HOLIDAYS & LEISURE TRAVEL:
• Consumer insight consultancy BVA BDRC says that only a minority of UK consumers expect holiday travel to return to normal by July. Only 17% believe there will be a return to pre-virus levels this summer. Some 63% of people surveyed had already cancelled or now expected to cancel a 2020 holiday. UK short break demand could pick up more rapidly.
• ABTA hopes that a decision by the government about changes to refund rules for ATOL registered holiday bookings will be made shortly.
• IATA says 5.6 million jobs and $378 billion in GDP will be lost if European airline business demand is only 46% this year of what it was in 2019.
• Some 230 British passengers are among those on board a cruise ship off the coast of Panama that is now being barred from docking in ports in South America. Around 145 passengers and crew are ill with flu-like symptoms.
• London City airport has suspended operations until at least the end of April.

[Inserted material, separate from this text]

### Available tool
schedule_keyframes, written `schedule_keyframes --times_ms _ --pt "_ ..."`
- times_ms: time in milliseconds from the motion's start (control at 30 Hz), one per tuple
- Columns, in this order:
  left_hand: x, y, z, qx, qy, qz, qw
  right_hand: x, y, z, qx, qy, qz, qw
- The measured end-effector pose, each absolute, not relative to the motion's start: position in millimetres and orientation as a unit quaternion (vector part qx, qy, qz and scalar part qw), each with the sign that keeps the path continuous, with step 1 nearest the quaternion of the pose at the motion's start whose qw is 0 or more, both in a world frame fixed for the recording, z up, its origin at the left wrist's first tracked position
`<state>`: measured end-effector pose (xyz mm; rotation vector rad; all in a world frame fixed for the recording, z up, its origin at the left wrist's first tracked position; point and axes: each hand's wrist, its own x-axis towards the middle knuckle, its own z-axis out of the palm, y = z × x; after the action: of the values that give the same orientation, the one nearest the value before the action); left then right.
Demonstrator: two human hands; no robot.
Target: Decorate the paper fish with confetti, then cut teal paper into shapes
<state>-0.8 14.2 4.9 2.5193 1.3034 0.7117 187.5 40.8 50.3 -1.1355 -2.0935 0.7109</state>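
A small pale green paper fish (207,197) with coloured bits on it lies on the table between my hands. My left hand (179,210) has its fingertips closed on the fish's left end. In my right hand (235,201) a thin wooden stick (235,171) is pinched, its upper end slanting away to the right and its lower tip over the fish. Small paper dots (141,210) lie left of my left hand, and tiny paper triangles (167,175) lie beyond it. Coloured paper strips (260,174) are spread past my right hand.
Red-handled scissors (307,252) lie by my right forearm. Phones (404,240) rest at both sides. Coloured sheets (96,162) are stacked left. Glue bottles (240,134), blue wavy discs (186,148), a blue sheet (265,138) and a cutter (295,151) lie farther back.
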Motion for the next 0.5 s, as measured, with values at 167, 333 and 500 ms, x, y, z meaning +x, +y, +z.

• STR reports that occupancy, room rate and REVPAR for the US hotel industry all fell in the week to 23 March. Occupancy fell to 30.3% (presumably on a declining trend), room rate fell by 30.2% and REVPAR was down by 69.5% on the same week a year ago. STR says ‘RevPAR decreases are at unprecedented levels—worse than those seen during 9/11 and the financial crisis.’
• Delata Hotels says revenue is likely to fall by 16% in Q1 this year. Bookings have been getting sequentially worse. The board has taken a pay cut, some hotels will be shut and others will only remain partially open.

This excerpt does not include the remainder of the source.